“Any any where Rastafari trod
Any any where Rastafari trod
Any any where Rastafari trod
Babylon a follow
Only one place him cannot trod
Only one place him cannot trod
Only one place him cannot trod
Holy Mount Zion”
This quote is one of the two epigraphs for this collection, taken from a Rastafari chant from Jamaica. It pretty well summarizes the philosophy of the rastaman regarding Zion: it is not a physical place, but a metaphysical one. Any place a man can walk on the earth can be, and is, corrupted, making it into merely another part of "Babylon" (a Biblical city of corruption and extravagance, a symbol of paganism and immorality). This Zion, then, must be a place to which a man cannot physically travel, at least on Earth, hence the rastaman's view of Zion as "one place him cannot trod."

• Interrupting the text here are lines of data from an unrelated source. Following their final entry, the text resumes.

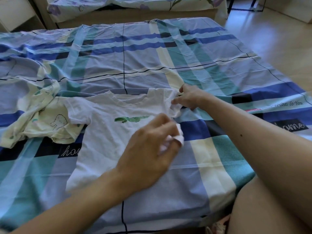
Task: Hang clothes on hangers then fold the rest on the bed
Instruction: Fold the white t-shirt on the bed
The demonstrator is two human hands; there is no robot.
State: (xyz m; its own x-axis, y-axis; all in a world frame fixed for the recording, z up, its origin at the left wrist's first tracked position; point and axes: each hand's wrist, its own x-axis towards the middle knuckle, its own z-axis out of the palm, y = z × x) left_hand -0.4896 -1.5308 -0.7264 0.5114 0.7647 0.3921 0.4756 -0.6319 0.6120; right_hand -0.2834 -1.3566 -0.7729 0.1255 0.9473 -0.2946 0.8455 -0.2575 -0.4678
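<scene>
A small white T-shirt (104, 132) with a green crocodile print lies face up on the blue checked bedsheet (168, 61). My right hand (189, 97) pinches its right sleeve at the shoulder. My left hand (148, 149) grips the shirt's right side edge, bunching white cloth between its fingers. A crumpled pale yellow garment (42, 119) with a line drawing lies just left of the shirt and touches its left sleeve.
The bed's right edge drops to a light wooden floor (278, 39). A second bed with a floral sheet (135, 5) stands behind. My bare leg (270, 208) is at the bed's near right corner.
</scene>
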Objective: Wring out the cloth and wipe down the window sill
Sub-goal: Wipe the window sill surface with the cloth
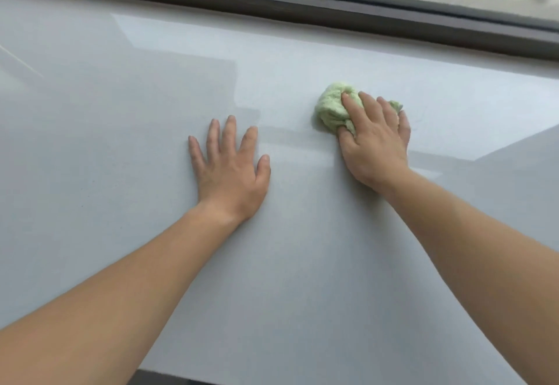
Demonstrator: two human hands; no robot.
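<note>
Both my hands are on the sill: left hand flat, fingers spread; right hand gripping the bunched cloth mid-sill. Wringing looks done; a damp streak beside the cloth suggests wiping has begun, with most of the surface left.

Sill open leftward; window frame bounds far edge.

Single head view: looks forward and down, close over the window sill; window frame at 12 o'clock.
</note>
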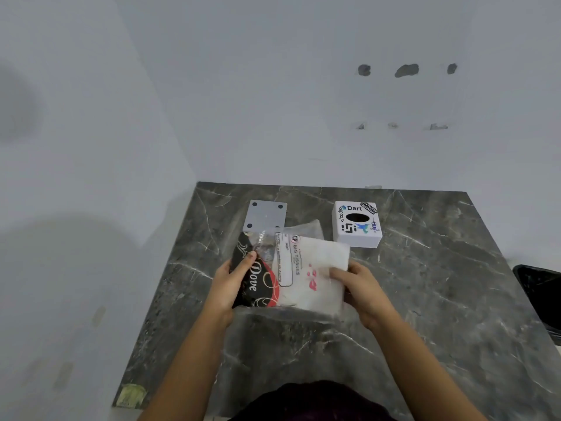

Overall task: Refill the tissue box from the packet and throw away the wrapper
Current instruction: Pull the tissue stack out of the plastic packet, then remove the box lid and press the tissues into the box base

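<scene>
While both hands are gripping it above the dark marble table (425, 299), the tissue packet (291, 268) is sitting in the middle of the view, held just over the tabletop and a little nearer the person than the other things. Its clear wrapper is showing a black and red printed end on the left and a white stack of tissues (318, 268) on the right, with crinkled plastic sticking up at the far edge. The left hand (230, 284) is clasping the black printed end, thumb lying across the front and fingers tucked behind. The right hand (364, 287) is pinching the white tissue end, thumb on top and fingers wrapping under the right edge. Just beyond the packet on the right, the white tissue box (357, 223) is standing on the table, its oval opening facing up and stickers covering its top. To the left of the box, a flat grey square plate (266, 216) with dark dots at its corners is lying on the marble, its near edge hidden behind the wrapper. At the far right edge, a black container (540, 287) is showing partly. White walls are standing behind and to the left of the table.
</scene>
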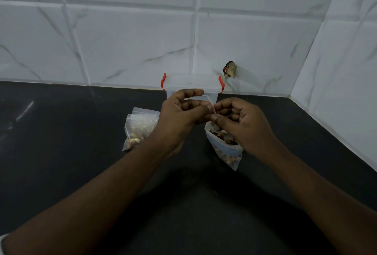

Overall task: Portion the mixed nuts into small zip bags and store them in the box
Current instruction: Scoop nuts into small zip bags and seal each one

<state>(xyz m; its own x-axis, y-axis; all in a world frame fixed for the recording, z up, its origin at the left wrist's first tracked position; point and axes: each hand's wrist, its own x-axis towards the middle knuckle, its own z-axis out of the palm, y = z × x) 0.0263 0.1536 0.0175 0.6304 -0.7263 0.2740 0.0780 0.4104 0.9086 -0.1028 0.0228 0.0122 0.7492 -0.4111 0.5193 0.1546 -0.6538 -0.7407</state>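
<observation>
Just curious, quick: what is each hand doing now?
Left hand: pinched shut on small clear empty zip bag.
Right hand: pinching the same bag.

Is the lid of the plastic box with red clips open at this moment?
No, the lid sits flat on the clear box, and the red clips at both ends are folded down against it.

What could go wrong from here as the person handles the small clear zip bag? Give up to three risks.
1. The open clear bag of mixed nuts stands right under the right hand; a bump could tip it and spill nuts.
2. Both hands pinch the thin, empty small clear zip bag; the left hand could lose its grip.
3. The clear plastic box with red clips looks shut, so storing may stall.
</observation>
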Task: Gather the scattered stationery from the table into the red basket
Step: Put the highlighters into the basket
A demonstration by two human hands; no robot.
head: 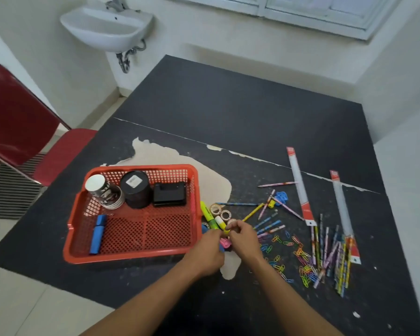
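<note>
Fingers (232, 230) of your right hand (244, 240) pinch yellow highlighter (220, 223) at frame centre, just right of red basket (136, 254); your left hand (207, 254) curls around pink and blue markers, grip partly hidden. Basket at centre left holds blue highlighters (98, 232), two cylinders, black box. Pencils (268, 224), paper clips (298, 258), tape rolls (220, 210), two rulers (300, 187) scattered at centre right on dark table (228, 105)
</note>
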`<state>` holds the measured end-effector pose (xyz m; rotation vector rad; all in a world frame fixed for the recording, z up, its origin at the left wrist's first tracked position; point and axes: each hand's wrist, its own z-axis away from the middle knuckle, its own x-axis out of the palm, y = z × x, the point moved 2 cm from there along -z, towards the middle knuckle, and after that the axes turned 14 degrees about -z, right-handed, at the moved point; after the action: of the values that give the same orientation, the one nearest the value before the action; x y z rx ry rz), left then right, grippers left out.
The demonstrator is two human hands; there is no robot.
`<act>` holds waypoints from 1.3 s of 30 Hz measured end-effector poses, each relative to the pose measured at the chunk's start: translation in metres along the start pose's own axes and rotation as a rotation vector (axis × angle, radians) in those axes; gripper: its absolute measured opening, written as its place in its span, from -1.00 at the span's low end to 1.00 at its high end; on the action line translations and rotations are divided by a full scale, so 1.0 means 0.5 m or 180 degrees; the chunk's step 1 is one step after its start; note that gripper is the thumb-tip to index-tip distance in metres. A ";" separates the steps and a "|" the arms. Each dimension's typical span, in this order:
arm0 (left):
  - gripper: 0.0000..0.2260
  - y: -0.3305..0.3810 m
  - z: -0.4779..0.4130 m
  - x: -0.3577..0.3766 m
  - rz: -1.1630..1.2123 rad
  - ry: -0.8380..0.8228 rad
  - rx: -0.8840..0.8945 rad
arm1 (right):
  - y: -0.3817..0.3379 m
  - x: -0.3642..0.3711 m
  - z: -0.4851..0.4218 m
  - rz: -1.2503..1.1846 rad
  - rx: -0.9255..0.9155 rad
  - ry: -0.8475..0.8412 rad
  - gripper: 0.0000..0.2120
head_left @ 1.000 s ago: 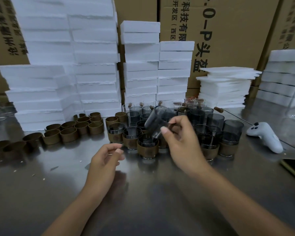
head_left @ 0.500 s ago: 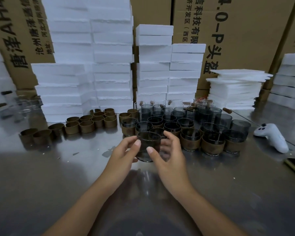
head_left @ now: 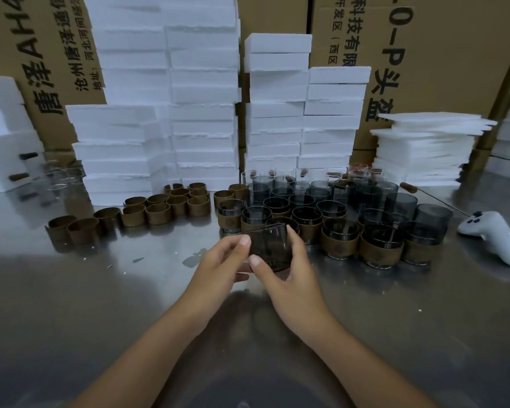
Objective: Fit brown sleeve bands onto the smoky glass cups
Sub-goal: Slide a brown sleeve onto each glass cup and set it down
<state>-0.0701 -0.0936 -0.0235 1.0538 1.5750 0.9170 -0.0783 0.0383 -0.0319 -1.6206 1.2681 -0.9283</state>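
Note:
I hold one smoky glass cup [head_left: 270, 245] just above the steel table, tilted, with no band visible on it. My left hand [head_left: 218, 260] pinches its left side between thumb and fingers. My right hand [head_left: 289, 269] grips its right side and bottom. Right behind it stand several cups wearing brown sleeve bands [head_left: 339, 240]. Bare smoky cups [head_left: 401, 201] fill the rows further back. Loose brown bands [head_left: 159, 207] stand in a curved row to the left.
Stacks of white foam blocks [head_left: 203, 113] and cardboard boxes [head_left: 424, 54] wall off the back. A white controller [head_left: 495, 234] lies at the right. Clear glasses [head_left: 56, 178] sit at the far left. A thin rod with a wooden handle [head_left: 409, 188] lies behind the cups.
One second ago my right hand alone held the cup over the cluster and my left hand was empty. The cup came down in front of the cluster and both hands now hold it.

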 end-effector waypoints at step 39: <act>-0.47 0.039 0.036 0.001 -0.1388 0.0135 0.1233 | 0.018 0.001 -0.005 -0.0363 0.0040 -0.0317 -0.40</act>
<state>-0.0488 -0.0854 -0.0099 0.8947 1.9661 0.3467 -0.0837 0.0363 -0.0396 -1.7223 1.1096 -0.9108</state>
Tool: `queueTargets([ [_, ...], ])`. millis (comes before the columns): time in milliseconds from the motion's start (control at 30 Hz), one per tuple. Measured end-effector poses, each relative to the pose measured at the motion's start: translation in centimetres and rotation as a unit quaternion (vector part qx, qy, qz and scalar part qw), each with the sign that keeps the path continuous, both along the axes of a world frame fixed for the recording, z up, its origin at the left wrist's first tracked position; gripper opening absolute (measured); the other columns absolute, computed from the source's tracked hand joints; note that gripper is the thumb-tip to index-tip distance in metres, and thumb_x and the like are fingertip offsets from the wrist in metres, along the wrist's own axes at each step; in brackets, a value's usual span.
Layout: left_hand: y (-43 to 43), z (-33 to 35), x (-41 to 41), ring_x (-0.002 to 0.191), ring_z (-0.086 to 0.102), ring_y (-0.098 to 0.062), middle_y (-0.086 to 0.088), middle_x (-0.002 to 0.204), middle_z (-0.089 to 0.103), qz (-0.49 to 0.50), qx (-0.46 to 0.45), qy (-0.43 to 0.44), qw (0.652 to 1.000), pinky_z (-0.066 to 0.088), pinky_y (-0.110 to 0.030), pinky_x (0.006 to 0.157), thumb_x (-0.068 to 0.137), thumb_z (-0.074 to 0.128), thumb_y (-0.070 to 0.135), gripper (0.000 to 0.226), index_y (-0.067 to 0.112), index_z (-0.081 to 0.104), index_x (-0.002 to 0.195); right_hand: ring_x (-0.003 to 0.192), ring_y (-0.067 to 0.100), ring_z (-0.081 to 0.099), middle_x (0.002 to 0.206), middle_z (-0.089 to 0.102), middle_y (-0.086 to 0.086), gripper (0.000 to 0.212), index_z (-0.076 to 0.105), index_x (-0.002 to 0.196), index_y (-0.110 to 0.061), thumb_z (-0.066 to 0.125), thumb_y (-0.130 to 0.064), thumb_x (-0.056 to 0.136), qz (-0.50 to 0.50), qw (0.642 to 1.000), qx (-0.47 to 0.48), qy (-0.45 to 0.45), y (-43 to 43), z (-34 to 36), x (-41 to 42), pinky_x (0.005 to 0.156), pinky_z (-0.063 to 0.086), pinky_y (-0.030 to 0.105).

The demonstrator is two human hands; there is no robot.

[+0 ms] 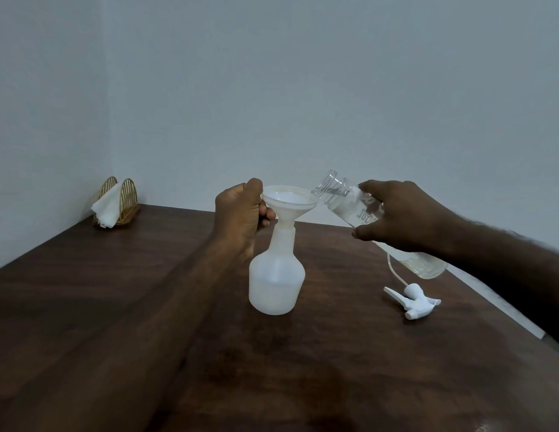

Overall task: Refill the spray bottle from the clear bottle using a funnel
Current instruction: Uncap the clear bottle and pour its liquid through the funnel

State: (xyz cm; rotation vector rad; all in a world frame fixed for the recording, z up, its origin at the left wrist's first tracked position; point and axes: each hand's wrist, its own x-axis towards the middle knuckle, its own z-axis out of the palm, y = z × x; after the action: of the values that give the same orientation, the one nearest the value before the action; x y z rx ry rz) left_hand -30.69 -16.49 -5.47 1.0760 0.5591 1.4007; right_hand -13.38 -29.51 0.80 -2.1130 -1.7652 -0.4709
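Observation:
A white translucent spray bottle (275, 280) stands upright on the dark wooden table (116, 322), its top off. A white funnel (289, 203) sits in its neck. My left hand (239, 213) pinches the funnel's left rim. My right hand (396, 215) grips the clear bottle (343, 198), tilted with its open mouth up and to the left, just right of the funnel's rim. Clear liquid lies in the bottle's lower part. The white spray head (412, 300) with its tube lies on the table to the right.
A golden wire napkin holder (117, 202) with white napkins stands in the far left corner by the wall. The table's right edge (502, 307) runs diagonally under my right forearm.

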Motion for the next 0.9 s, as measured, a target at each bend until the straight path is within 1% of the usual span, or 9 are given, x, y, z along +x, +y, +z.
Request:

“... how does one map a place
that is not quite a place? How does one draw
towards the heart?”
This question is the primary one in the mind of the cartographer, as well as the one at the heart of the book as a whole. The cartographer is trying to map his way to Zion, but that strategy has one major flaw: Zion isn't a physical place. This truth, beyond the scope of science to which the cartographer has diminished the world, is not compatible with his current philosophy, hence this questioning.
“Know this,
that lions who trod don’t worry bout reaching Zion. In time
is Zion that reach to the lions.”
In the penultimate poem in the linear collection, the rastaman gives a "sermon" both to the cartographer and to the reader, summarizing his beliefs about the nature of Zion and exhorting his readers to engage in the sort of life that results in the attainment of Zion: one full of "heartbless" (selfless charity) and "upfullness" (a focus on the good, supernatural things). These are the final lines of that sermon, and they contain a profound truth: don't worry about reaching Zion, but simply do those things that Zion asks of you, and it will find you in time.